It’s not that the Hate Crime Bill is wrong – it is. Nor that it will be watered down – it will. It’s that nobody passionately cares for it in the first place that matters.
Yet another piece of SNP legislation ill conceived, badly drafted and ultimately unloved. If Bills were children, the Scottish Government would have filled an orphanage by now.
The Hate Crime Bill sets out to make the world nicer. We should not hate each other and if we do, then the law should punish us.
Anyone foolish enough to be on Twitter knows a lot about hate. It is the default of the human mind when challenged.
Before social media, journalists were often asked why the news was so negative. We tried to explain that’s what people liked. Along came social media and demonstrated that, left to their own devices, the public were far more nasty than any daily paper.
In this swirl of bile, it’s no surprise people want to control or moderate expression. A return to more civil times seems idyllic. And if not civility, then at least a pretence by people being restricted in their language.
The Hate Crime Bill is a reaction to all the endless opinions people have. Were I on Twitter, and female, or a Muslim, or Christian, or a unionist, or an SNP supporter, then no doubt I’d be deluged in hate.
As it is, I’m an opinion writer, and struggle to keep up with my own self-criticism to bother with anyone else’s.
Humza Yousaf, however, is brown, a Muslim, a nationalist and a government minister for justice. He has to listen to what everyone thinks. It’s a wonder he gets up in the morning for all the abuse. No doubt he passionately wants a kinder, quieter world. But even he doesn’t really think the Hate Crime Bill is essential in its existing form.
This gap between desire and delivery, idea and outcome, is a big problem for the SNP. They wanted to tackle sectarian hatred, but the Offensive Behaviour and Threatening Communications Act of 2012 had all the clarity of a Rorschach inkblot.
Looking after children better is hugely desirable, but the Named Person Bill was toxic. Good intentions undone by bad politics and lamentable drafting.
All governments withdraw or amend some of their own legislation. It’s good to know when you are wrong. The SNP have withdrawn, struck down or failed at too many policy initiatives.
From the Local Income Tax Bill onwards, this is more than democratic correction. It is a sign of profound disfunction.
The key tell on all the policy reversals is that they never leave a broken-hearted minister behind. The Bills are not born of moral passion or a lifetime’s pursuit.
Rather, they pop up circumstantially, get drafted in a hurry, become the focus of the government’s story until no longer popular, then fall away never to be mentioned again.
The cause of local income tax, or its relative, land tax, is still a good one and deserves passionate advocates. Among SNP politicians, nobody champions it.
Been there, got it wrong, don’t remind the voters. Tackling sectarianism is god’s calling, and Scotland’s shame. Will you hear this in SNP circles? No. It’s simply become an error not to be spoken of.
Same with cutting class sizes, or ending child poverty, or becoming rich as the Saudi Arabia of renewable energy – the list goes on.
The Named Person Bill was born out of hard evidence that some children were living miserable lives in poverty and abuse. They still are. But no SNP MP or MSP wants to go over old legislative losses.

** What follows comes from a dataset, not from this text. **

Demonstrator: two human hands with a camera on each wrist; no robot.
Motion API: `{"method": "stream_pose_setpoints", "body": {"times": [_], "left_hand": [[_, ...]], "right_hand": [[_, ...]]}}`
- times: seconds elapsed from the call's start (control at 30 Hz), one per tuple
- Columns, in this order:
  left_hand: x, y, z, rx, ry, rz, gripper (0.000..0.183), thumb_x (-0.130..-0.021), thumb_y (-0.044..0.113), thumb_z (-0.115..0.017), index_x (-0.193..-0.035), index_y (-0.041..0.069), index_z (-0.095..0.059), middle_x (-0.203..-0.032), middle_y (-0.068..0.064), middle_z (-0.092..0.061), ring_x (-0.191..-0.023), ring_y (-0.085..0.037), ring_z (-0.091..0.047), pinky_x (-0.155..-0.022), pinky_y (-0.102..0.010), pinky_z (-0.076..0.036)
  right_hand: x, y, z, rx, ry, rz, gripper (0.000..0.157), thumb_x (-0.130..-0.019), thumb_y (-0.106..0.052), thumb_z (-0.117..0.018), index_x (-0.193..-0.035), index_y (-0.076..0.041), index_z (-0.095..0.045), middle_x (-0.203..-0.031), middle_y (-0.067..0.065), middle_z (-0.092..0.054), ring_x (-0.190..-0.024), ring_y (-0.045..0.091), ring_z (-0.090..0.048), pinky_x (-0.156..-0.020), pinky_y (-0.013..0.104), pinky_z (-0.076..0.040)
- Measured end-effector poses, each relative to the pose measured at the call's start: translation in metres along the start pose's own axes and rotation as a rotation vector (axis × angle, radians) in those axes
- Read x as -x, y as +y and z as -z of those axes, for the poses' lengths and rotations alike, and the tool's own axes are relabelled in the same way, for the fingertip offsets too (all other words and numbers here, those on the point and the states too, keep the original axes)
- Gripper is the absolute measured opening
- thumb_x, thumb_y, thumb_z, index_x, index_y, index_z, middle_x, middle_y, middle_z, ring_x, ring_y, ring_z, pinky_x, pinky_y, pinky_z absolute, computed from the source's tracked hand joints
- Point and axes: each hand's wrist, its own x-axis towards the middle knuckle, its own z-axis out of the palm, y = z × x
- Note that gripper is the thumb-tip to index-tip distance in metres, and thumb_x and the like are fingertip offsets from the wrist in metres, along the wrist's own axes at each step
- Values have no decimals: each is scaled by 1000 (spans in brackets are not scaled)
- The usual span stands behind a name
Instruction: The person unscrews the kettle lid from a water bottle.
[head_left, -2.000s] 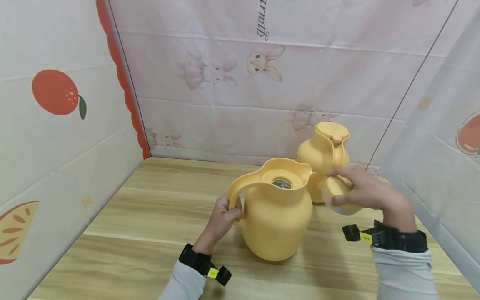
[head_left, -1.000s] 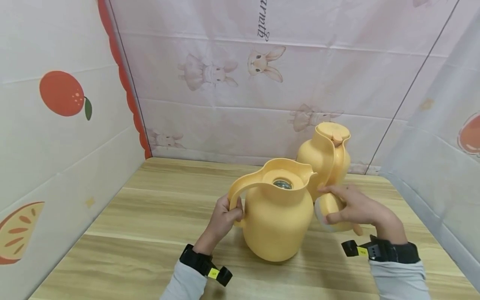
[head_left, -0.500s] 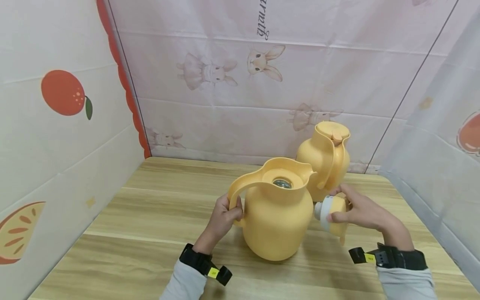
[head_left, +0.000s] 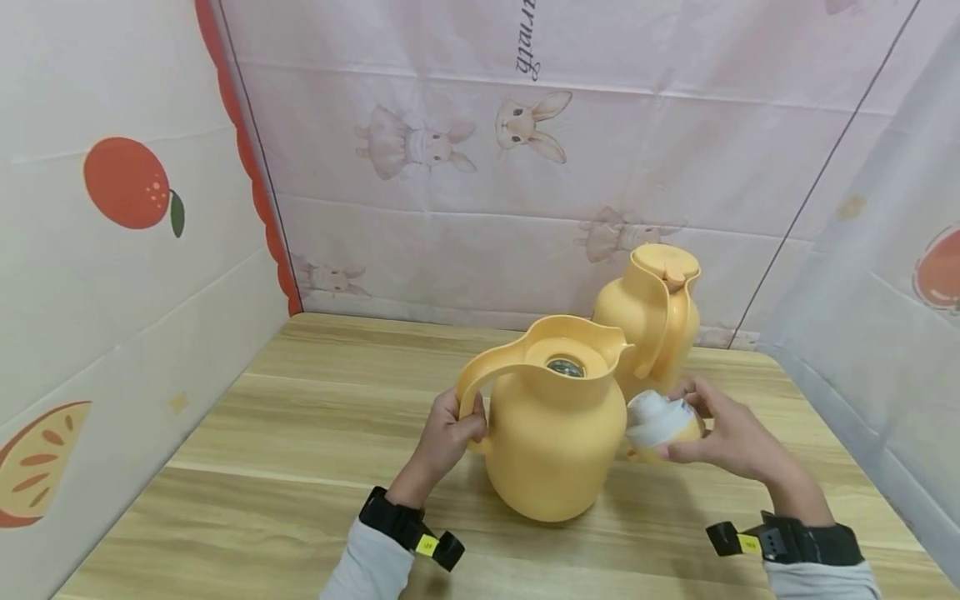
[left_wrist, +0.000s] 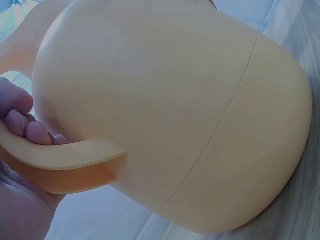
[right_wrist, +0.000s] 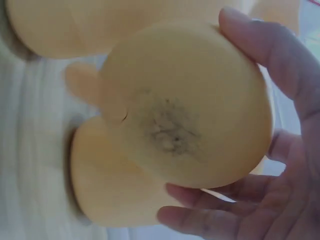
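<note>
A yellow vacuum jug stands upright on the table, its mouth uncovered and showing a dark, shiny round opening. My left hand grips its handle, fingers wrapped through the loop in the left wrist view. To the right of the jug, my right hand holds the jug lid above the table, thumb on one side and fingers on the other. The lid's white underside is tilted upward in the head view. Its yellow top with dark smudges and a small orange tab fills the right wrist view.
Behind the lid, a second yellow jug stands with its lid on, near the back wall. The wood-grain table is bounded by printed cloth walls at the back and both sides.
My right hand has moved slightly down and turned the lid over, from yellow top up, through sideways, to white underside up. The left hand and the jug have stayed in place.
</note>
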Motion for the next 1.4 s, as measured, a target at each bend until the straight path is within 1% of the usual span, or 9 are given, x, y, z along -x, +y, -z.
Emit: {"method": "stream_pose_setpoints", "body": {"times": [0.1, 0.23, 0.33, 0.5, 0.63, 0.8, 1.0, 1.2, 1.4], "left_hand": [[-1, 2, 0, 4, -8, 0, 14, -70, -17, -40, -70, -3, -42, -55, -2, -41, -47, -12, -34, -45, -21, -30], [-1, 14, -2, 9, -10, -7, 15, -70, -18, -39, -69, -3, -41, -55, -3, -41, -48, -11, -34, -46, -21, -30], [0, 23, -4, 6, -8, -15, 15, -70, -17, -40, -69, -3, -41, -54, -3, -41, -47, -10, -35, -46, -20, -30], [1, 27, -5, -6, -4, -11, 15, -70, -18, -39, -69, -3, -41, -54, -5, -40, -48, -10, -34, -46, -21, -30], [1, 29, -5, -19, 1, 0, 14, -69, -18, -39, -69, -4, -40, -55, -3, -40, -48, -10, -34, -47, -20, -30], [1, 24, -4, -9, -5, -3, 14, -69, -18, -40, -69, -4, -40, -55, -2, -40, -48, -13, -35, -47, -21, -30], [0, 5, 0, -2, -5, 5, 14, -69, -17, -40, -70, -3, -42, -55, -1, -41, -47, -14, -35, -45, -21, -30], [0, 3, 1, -6, 0, 7, 14, -68, -16, -41, -70, -3, -42, -55, -1, -40, -47, -12, -35, -44, -21, -30], [0, 1, 1, -4, -4, 15, 14, -70, -17, -40, -71, -3, -42, -56, 0, -41, -48, -12, -36, -46, -21, -31]], "right_hand": [[3, 5, -5, 16, 30, -6, 66, -59, -30, -83, -105, -5, -43, -100, 15, -56, -91, 31, -53, -66, 42, -50], [8, 8, -11, 45, 67, -33, 70, -58, -32, -83, -104, -1, -40, -105, 21, -54, -95, 36, -52, -71, 48, -47], [11, 9, -13, 10, 77, -39, 74, -62, -30, -82, -112, 0, -36, -110, 24, -52, -95, 36, -51, -71, 48, -46], [14, 8, -14, -18, 86, -39, 83, -66, -26, -80, -130, 2, -34, -117, 25, -50, -97, 36, -49, -69, 45, -47], [15, 7, -14, 21, 105, -51, 84, -65, -27, -80, -130, 5, -37, -116, 24, -51, -99, 39, -49, -70, 48, -46], [16, 7, -18, -8, 118, -78, 84, -62, -24, -82, -125, 7, -36, -113, 23, -49, -98, 37, -48, -73, 48, -45], [17, 7, -19, -51, 84, -108, 97, -64, -22, -81, -134, 10, -22, -118, 31, -45, -103, 42, -45, -79, 55, -42], [18, 10, -20, -6, 62, -107, 89, -61, -20, -81, -128, 13, -32, -117, 29, -47, -103, 39, -47, -80, 56, -42], [21, 13, -22, -14, 44, -150, 90, -57, -22, -83, -122, 13, -32, -115, 28, -47, -103, 38, -47, -85, 57, -40]]}}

At one level, this is an issue about the drafting of legislation. Something is going very wrong when so many good intentions get snarled up in bad language and law. At another, it’s about a group think in the dominant political party. The SNP have a tendency to like everything the leadership says, up until the official story is changed, then nobody remembers.
It doesn’t reflect well on parliament. The scrutiny is not rigorous enough, the process of amendment too easily thwarted by whips.

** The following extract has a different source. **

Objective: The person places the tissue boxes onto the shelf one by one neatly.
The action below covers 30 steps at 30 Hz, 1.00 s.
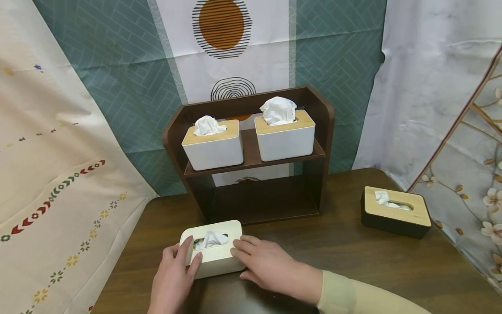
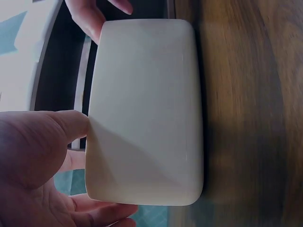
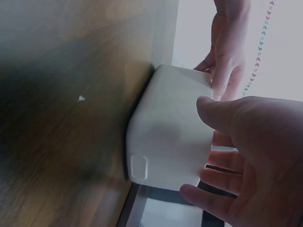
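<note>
A cream tissue box (image 1: 213,264) lies on the table in front of the shelf, white tissue showing in its oval slot. My left hand (image 1: 172,277) holds its left end. The left thumb (image 2: 71,123) is at the front upper edge, and other fingers bend round the end. Over the right end lies my right hand (image 1: 270,266), its fingers (image 1: 245,244) extended on the lid. In the left wrist view the right thumb stands apart from the box. The box's plain front face fills much of that view; the right wrist view shows its right end.
Behind stands a dark brown two-tier shelf (image 1: 266,198). Its upper tier bears a white wood-lidded tissue box (image 1: 213,152) and another white tissue box (image 1: 286,141). A black wood-lidded tissue box (image 1: 396,224) sits at the table's right. Patterned cloths (image 1: 341,87) hang around the table (image 1: 333,253).
</note>
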Motion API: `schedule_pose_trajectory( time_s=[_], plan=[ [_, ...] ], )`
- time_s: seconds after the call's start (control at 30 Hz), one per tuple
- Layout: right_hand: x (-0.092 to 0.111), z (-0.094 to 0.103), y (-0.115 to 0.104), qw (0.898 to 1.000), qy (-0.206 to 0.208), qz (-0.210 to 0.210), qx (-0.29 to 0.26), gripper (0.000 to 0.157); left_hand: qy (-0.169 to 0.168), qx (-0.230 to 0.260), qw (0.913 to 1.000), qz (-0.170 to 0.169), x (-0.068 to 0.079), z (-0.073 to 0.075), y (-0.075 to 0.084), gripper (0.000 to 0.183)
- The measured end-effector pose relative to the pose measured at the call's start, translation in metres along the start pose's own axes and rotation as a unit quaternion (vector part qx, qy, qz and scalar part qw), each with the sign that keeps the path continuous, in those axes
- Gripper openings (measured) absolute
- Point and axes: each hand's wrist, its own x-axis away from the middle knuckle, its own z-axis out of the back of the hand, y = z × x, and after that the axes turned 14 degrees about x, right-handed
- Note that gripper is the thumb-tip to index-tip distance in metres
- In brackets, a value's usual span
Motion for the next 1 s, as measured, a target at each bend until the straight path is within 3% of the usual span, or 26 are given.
schedule_pose_trajectory(
  time_s=[0.23,0.6,1.0],
  plan=[
    [0.016,-0.001,0.009,1.000,-0.001,-0.012,-0.025,0.056,0.001,0.004,0.9999,-0.014,-0.002,-0.013,0.011,0.057],
    [0.044,-0.003,0.027,0.998,0.044,-0.026,-0.049,0.056,0.014,0.017,0.9993,-0.029,0.000,-0.033,0.030,0.058],
    [0.055,-0.010,0.036,0.993,0.064,-0.056,-0.083,0.054,0.020,0.041,0.9984,-0.032,0.002,-0.036,0.034,0.061]
  ],
)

The real tragedy is the sense that none of it really matters. When the Hate Crime Bill is watered down, Yousaf may feel a twinge of regret, but his political mission won’t have changed, his moral compass won’t spin.
We have a political class easy with failure, if the bigger purpose of power, and independence, is still on track. And that is sad.
It is also deeply worrying. There is no more aspirational policy than independence. But the party advocating it has repeatedly demonstrated it’s not very good at drafting things, it doesn’t have a handle on detail, and ministers are loathe to stand by policies that aren’t immediately successful.
What happens when indy negotiations turn bad, or the new state dips, or things aren’t as rosy as promised?
The Nats need better policy and better people. Ironically, they also need to care more about the quality of Scotland, not the quantity of its promise.